Appeal brought on 3 December 2019 by the European Parliament against the judgment of the General Court (Fifth Chamber) of 20 September 2019 in Case T-47/18, UZ v Parliament

(Case C-894/19 P)

Language of the case: French

Parties

Appellant: European Parliament (represented by: V. Montebello-Demogeot, I. Lázaro Betancor, acting as Agents)

Other party to the proceedings: UZ

Form of order sought

The appellant claims that the Court should:

set aside the judgment under appeal;

consequently, dismiss the action at first instance;

order each party to pay its own costs relating to the appeal;

order UZ to pay the costs of the proceedings at first instance.

Grounds of appeal and main arguments

By its first ground of appeal, alleging an error of law, distortion of the facts and a failure to state reasons, the Parliament submits that the General Court erred in finding that the investigations carried out were vitiated by a lack of objective impartiality. One of the investigators’ limited and prior knowledge was not capable of supporting legitimate doubt in respect of his objective impartiality since such doubt could have been dispelled by the involvement of several investigators in the same investigation. That essential point was not even taken into account in the General Court’s findings of fact. Lastly, the General Court did not examine or explain how the alleged lack of objective impartiality in that context could have led to another outcome, as required by the case-law.

The second ground of appeal alleges an error of law, distortion of the facts and a failure to state reasons in respect of the finding of infringement of the principle of equality of arms during the disciplinary council’s proceedings. The Parliament claims that the General Court misconstrued the facts by wrongly holding that the Appointing Authority was represented by two individuals whereas the applicant at first instance, in the presence of his lawyer, had equivalent rights.

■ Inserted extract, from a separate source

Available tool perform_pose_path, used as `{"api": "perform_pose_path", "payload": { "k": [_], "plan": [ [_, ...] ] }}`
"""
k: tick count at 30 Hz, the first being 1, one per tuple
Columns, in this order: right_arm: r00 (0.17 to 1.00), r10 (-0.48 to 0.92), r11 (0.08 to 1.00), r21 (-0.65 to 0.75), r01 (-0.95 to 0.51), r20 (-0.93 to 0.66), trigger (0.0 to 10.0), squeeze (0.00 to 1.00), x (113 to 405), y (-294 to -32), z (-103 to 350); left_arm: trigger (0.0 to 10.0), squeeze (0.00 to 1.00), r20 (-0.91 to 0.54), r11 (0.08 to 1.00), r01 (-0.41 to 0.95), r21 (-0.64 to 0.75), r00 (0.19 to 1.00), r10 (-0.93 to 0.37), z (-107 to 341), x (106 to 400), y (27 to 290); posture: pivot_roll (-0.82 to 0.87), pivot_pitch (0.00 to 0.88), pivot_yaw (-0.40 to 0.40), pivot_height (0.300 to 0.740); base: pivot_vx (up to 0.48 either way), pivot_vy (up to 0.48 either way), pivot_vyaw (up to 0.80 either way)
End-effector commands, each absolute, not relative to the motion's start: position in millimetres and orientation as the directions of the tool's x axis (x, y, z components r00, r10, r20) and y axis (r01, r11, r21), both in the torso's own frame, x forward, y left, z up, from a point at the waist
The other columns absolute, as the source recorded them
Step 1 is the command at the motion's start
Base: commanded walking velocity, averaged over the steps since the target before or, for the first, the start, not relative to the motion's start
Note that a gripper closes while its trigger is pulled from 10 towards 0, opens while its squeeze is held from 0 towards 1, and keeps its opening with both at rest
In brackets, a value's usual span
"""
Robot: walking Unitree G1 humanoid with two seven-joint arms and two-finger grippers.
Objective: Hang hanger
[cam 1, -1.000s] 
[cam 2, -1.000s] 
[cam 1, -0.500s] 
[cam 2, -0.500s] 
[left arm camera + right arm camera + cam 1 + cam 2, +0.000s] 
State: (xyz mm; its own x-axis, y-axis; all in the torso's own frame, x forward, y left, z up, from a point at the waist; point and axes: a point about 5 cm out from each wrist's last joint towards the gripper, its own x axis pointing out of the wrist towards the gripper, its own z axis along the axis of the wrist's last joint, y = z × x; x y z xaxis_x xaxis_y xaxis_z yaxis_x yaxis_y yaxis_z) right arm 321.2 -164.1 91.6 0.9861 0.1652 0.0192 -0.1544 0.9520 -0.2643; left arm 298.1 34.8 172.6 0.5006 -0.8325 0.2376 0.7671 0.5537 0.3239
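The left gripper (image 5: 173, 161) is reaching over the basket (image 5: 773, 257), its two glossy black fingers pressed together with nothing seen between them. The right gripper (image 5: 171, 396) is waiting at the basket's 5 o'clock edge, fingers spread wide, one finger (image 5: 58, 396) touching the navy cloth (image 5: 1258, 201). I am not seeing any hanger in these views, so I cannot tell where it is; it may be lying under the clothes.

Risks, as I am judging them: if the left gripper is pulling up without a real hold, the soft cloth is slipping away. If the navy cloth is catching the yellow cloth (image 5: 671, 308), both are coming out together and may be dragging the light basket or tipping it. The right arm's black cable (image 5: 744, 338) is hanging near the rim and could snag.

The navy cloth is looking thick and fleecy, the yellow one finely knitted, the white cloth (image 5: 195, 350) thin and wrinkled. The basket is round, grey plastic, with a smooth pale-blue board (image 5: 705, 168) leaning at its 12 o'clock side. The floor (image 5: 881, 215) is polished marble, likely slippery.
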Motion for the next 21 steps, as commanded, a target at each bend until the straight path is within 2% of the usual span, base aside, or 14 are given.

The Parliament considers that the General Court failed to justify departing from its case-law on the application of the principal of equality of arms in administrative matters and failed to examine whether, in the absence of that alleged irregularity, the procedure could have had a different outcome.

By its third ground of appeal, alleging an error of law, distortion of the facts and a failure to state reasons in respect of the finding by which it held that the applicant at first instance’s right to be heard had been infringed, the Parliament claims that the applicant at first instance had been duly heard, first, orally, on the basis of a delegation from the Appointing Authority and, second, by the submission of his written observations following the hearing. Since a delegation is provided for by internal rules and operates only where, in the interests of the service, the delegating Appointing Authority is prevented from acting itself, the General Court erred in law by holding that Article 22 of Annex IX to the Staff Regulations had not been complied with. Furthermore, the Parliament claims that the General Court erred in regarding the demotion from Grade AD 13 to Grade AD 12 as a serious measure in so far as it involves the loss of a management position. Lastly, the Parliament claims that the General Court did not examine whether, in the event that the applicant at first instance had been heard directly by the Appointing Authority, he could have adduced evidence in addition to that contained in the file and the extent to which the Appointing Authority’s decision could have been different.